第2章では、まず均質化したMg2Ni合金の基本的なプロチウム吸・脱蔵特性を調べた。通常Mg2Ni合金は、L+MgNi2→Mg2Niという包晶反応により生成されるため、鋳造したままでは非平衡凝固によりMg2Ni相およびマグネシウム固溶体(α(Mg)相)が晶出する。そこで、まずMg2Ni単相となるように熱処理を施した試料を作製し、それらのプロチウム吸・脱蔵特性について評価した。その結果、包晶反応を利用した熱処理を施すことによって、α(Mg)相は消失し、Mg2Ni相中に若干のMgNi2相が微細に分散した組織が得られ、組織の均質化による水素化物相の熱力学的安定性は変化しないものの、α(Mg)相のプラトーが現れにくくなることを確認した。また、プロチウム吸蔵経路について詳細に検討した結果、Mg2Ni相とMgNi2相の界面および共晶領域から最終的にMg2Ni相へと拡散することを明らかにし、活性化処理後には微粉化に伴いそれらの拡散パスが少なくなることから、Mg2Ni合金相に依存した吸蔵特性が得られるようになることを示した。さらに、放出特性においては、250℃でプロチウムを最大まで吸蔵させた試料をアルゴン雰囲気中に長時間放置することにより、Mg2NiH4低温相中のミクロ双晶が減少し、その結果として、放出開始温度は約180℃まで低下し、放出量も増えることを明らかにした。同様な結果は、水素化後の試料を破砕するような加工を加えることによっても得られ、ミクロ双晶の現象を促進させることができることも示した。

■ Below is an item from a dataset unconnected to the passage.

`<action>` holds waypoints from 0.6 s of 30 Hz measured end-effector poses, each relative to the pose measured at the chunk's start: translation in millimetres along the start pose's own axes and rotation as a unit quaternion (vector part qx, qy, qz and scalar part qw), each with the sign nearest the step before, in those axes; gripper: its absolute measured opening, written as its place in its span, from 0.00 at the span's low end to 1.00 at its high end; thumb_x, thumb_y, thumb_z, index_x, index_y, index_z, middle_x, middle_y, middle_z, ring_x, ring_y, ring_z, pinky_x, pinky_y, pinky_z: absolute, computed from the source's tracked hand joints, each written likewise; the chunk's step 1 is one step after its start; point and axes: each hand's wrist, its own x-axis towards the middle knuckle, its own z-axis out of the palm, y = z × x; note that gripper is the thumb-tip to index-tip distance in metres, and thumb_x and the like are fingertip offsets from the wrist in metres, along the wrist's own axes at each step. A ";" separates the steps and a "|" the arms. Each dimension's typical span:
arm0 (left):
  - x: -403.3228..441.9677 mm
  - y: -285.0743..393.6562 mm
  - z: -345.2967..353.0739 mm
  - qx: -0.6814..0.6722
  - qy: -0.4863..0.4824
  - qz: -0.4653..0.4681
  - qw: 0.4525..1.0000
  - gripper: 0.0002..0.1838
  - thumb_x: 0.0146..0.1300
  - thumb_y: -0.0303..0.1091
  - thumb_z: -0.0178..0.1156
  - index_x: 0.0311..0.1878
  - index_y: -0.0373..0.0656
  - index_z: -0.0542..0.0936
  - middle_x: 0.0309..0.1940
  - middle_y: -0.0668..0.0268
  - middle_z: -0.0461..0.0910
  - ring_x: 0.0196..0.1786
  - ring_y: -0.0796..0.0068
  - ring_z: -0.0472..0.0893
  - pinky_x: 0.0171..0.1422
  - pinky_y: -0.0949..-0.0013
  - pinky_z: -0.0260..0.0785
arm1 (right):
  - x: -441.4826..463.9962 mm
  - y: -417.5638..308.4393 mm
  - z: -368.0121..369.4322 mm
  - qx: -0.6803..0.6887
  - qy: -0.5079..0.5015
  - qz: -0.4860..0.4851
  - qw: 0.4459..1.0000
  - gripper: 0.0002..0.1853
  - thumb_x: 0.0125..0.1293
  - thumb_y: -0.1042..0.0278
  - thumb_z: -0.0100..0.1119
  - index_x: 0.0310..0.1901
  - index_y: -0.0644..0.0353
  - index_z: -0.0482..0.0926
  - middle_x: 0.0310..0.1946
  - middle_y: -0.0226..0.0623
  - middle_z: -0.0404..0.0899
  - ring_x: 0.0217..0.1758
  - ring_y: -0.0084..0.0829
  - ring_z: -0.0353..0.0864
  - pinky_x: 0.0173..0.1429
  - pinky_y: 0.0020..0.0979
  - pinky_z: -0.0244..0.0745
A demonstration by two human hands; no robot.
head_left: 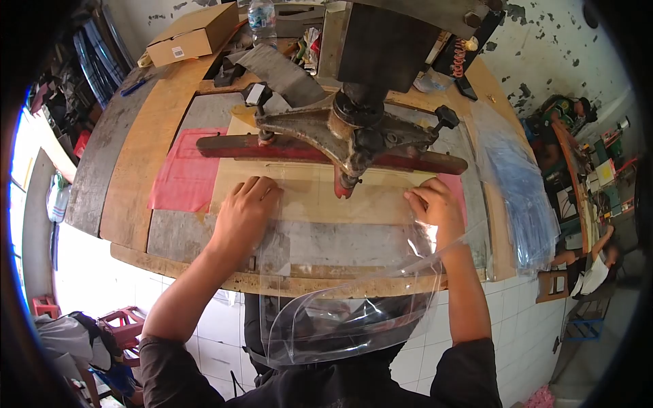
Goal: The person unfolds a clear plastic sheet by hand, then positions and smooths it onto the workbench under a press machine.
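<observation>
A clear plastic sheet (354, 251) lies across the worktable below a press head (354, 129), and its near end curls over the table's front edge. At the sheet's left edge, my left hand (252, 207) has its fingers pressed together on the plastic. My right hand (435, 207) pinches the sheet's right edge, thumb against curled fingers. Beyond both hands, a long red-edged bar (306, 154) hangs under the press arms, above a tan board (320, 197). Pink sheeting (183, 170) shows to the left of the board.
Stacked clear plastic sheets (520, 204) lie at the table's right. A cardboard box (194, 34), a water bottle (262, 20) and a grey strip (282, 73) are at the back. Two other people work at the far right; one wears a white top (595, 275). Red stools (122, 326) stand lower left.
</observation>
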 end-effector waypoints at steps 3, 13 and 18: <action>-2.6 6.6 -1.8 -0.018 -0.002 -0.012 1.000 0.13 0.60 0.26 0.67 0.50 0.39 0.84 0.51 0.63 0.82 0.57 0.59 0.81 0.63 0.55 0.75 | -6.4 3.5 -7.0 0.019 -0.034 -0.007 0.999 0.09 0.68 0.67 0.71 0.46 0.59 0.91 0.41 0.37 0.84 0.46 0.42 0.85 0.51 0.42 0.81; -9.1 19.1 -23.3 -0.042 -0.067 -0.043 0.996 0.26 0.63 0.34 0.69 0.63 0.34 0.79 0.64 0.55 0.77 0.68 0.52 0.76 0.73 0.52 0.69 | -15.9 12.3 -17.9 -0.007 -0.059 -0.080 0.995 0.20 0.64 0.73 0.73 0.58 0.54 0.89 0.39 0.35 0.77 0.42 0.38 0.82 0.46 0.39 0.79; -12.2 19.3 -25.5 -0.044 -0.081 -0.035 0.995 0.30 0.63 0.35 0.69 0.66 0.32 0.77 0.68 0.52 0.75 0.71 0.49 0.74 0.77 0.51 0.67 | -17.1 21.8 -9.1 0.020 -0.030 -0.116 0.993 0.19 0.64 0.70 0.75 0.57 0.57 0.89 0.34 0.36 0.73 0.38 0.37 0.80 0.42 0.40 0.77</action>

第3章では、合金の多元化によるMg2Ni合金のプロチウム吸・脱蔵特性の改善を目的として、Mg2Ni合金に第三元素を添加し、その組織およびプロチウム吸・脱蔵特性について調べた。添加した第三元素のほとんどはプロチウムを吸蔵しないMgNi2相へ固溶するものの、Fe,Co,Mn等の遷移金属を添加した場合、微細なパーライト状のα(Mg)+Mg2Ni共晶領域が増加する。その結果、それらの遷移金属を添加した合金はMg2Ni合金とほぼ同等なプロチウム脱蔵特性を維持しながら、組織的には吸蔵経路としてのプロチウム拡散速度の速いMg2Ni相とα(Mg)相の界面が増加し、吸蔵速度および吸蔵開始温度が改善されることを明らかにした。
第4章では、組織の微細・均質化およびMg2Ni相中の第三元素の固溶量を増加させ、強制固溶体を作製する方法として急冷凝固およびメカニカルグラインディング(MG)法を選択し、プロチウム吸・脱蔵特性の更なる改善を図った。急冷凝固することによって、微細かつ均質な組織が得られ、Mg2Ni相中の第三元素の固溶量が増加するとともに、Mg2Ni相以外の化合物量は減少する。MG材は、MG時間の経過に伴いx線回折ピークはブロードになり、均質化とともにアモルファス化が進む。そのような組織の微細・均質化に伴い、プロチウム吸蔵速度、プロチウム吸蔵開始温度とも大幅に改善され、その効果はMnを添加した合金において顕著に見られることを明らかにした。一方では、プロチウム脱蔵特性は、室温における長時間放置あるいは破砕により全ての試料で、Mg2Ni合金と同様なプロファイルを示すことを明らかにした。
第5章では、Mn添加のプロチウム吸・脱蔵特性への効果を明確にするために、Mn量を変化させた合金を作製し、それらのプロチウム吸・脱蔵特性を調べ、組織的観点からの比較検討を行った。Mn添加量の増加に伴いMg2Ni相が減少、α(Mg)相が増加し、さらにMg2Ni相中のMn固溶量は、急冷凝固により増加する。その結果、急冷凝固材およびMG材は、Mn添加量の増加に伴いより低温からプロチウムを吸蔵するようになり、さらにα(Mg)相も水素化することにより、プロチウム吸蔵量は増加することを明らかにした。その機構として、室温付近からのα(Mg)相のプロチウム吸蔵に伴う膨張により、Mg2Ni相に導入された歪みがプロチウムの吸蔵を促すことが示唆された。また、同様な現象に起因して、より高温でしかプロチウムを放出しないα(Mg)相の多い試料でも約180℃という低温からプロチウムを放出できるようになることも示した。
第6章では、本論文で得られた研究結果を要約し、結論とした。